Extended calorie deficits cause metabolic adaptation ("metabolic damage" is a misnomer — it's adaptation). BMR drops 5–15% beyond what weight loss accounts for, NEAT decreases, and hormones (leptin, thyroid, testosterone) downregulate. Reverse dieting — gradually increasing calories by 50–100 kcal/week after a cut — helps restore metabolic rate without rapid fat regain. This calculator provides the baseline for planning a reverse diet.

The Thermic Effect of Food

About 10% of your TDEE comes from the Thermic Effect of Food (TEF) — the energy cost of digesting what you eat.

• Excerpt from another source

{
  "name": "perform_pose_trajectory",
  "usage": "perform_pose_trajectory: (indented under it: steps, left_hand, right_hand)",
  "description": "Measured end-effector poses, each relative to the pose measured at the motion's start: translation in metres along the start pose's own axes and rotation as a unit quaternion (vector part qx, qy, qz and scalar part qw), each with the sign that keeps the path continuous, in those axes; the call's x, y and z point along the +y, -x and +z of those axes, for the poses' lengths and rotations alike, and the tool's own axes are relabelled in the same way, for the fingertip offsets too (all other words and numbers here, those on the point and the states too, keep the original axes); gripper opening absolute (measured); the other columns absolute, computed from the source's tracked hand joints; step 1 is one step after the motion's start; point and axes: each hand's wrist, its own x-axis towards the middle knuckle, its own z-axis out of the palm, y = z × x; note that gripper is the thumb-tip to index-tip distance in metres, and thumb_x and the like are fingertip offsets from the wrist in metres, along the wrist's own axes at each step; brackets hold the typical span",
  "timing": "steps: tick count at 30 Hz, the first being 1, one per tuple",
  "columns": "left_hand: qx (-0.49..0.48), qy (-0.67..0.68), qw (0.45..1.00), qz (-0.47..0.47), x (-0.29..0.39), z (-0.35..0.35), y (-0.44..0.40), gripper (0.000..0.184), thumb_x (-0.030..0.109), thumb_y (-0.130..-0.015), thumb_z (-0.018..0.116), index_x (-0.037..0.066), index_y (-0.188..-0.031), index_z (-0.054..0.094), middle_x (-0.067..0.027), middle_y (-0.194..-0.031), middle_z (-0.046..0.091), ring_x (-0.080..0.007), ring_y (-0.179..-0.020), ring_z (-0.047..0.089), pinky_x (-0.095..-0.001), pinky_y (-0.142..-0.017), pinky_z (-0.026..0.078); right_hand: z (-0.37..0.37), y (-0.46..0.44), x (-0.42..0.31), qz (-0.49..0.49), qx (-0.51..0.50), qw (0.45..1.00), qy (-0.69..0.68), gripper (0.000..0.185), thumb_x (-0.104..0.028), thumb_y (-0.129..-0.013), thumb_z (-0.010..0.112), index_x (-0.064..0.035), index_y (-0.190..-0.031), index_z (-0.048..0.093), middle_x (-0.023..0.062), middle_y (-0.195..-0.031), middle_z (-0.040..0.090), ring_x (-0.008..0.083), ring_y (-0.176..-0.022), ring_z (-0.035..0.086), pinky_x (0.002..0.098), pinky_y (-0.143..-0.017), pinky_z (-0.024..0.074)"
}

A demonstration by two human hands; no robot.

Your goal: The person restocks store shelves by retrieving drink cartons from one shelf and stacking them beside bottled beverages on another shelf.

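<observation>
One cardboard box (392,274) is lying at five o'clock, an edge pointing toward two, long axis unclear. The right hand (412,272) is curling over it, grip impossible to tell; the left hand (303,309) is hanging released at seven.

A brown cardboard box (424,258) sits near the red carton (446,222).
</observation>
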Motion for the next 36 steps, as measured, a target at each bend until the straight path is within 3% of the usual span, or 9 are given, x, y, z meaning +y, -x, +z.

Protein has the highest TEF (20–30%), followed by carbs (5–10%) and fat (0–3%). This is one reason high-protein diets are effective for body composition — you "waste" more calories processing protein.

Frequently Asked Questions

How accurate are maintenance calorie calculators?

BMR equations are typically within ±10% of actual measured values. Using this as a starting point and adjusting based on 2–3 weeks of weight tracking is the gold standard approach. If your weight is stable, your intake matches your TDEE.

What is the best BMR equation?

Mifflin-St Jeor is considered the most accurate for most adults who are not extremely lean or obese. If you know your body fat percentage, Katch-McArdle is excellent. This calculator averages all available equations for the best estimate.

Should I eat at maintenance or in a deficit?

If your goal is fat loss, eat 15–25% below maintenance. For muscle gain, eat 10–20% above. For body recomposition (simultaneous fat loss and muscle gain), eat at or slightly below maintenance with high protein (1g/lb).

Why does my weight fluctuate even at maintenance?

Water retention, sodium intake, carbohydrate intake, menstrual cycle, and bowel contents cause daily fluctuations of 1–4 lbs. Judge trends over 2+ week averages, not daily readings.

How should I distribute calories across meals?

Total daily intake matters more than meal timing for body composition. However, distributing protein evenly (25–40g per meal) optimizes muscle protein synthesis. The calculator provides example meal splits for 2–6 meals.

What is NEAT and why does it matter?

Non-Exercise Activity Thermogenesis (NEAT) includes all movement that is not formal exercise: fidgeting, walking, standing, household chores. NEAT varies by 200–2,000+ kcal/day between individuals and is the largest source of TDEE variation beyond exercise.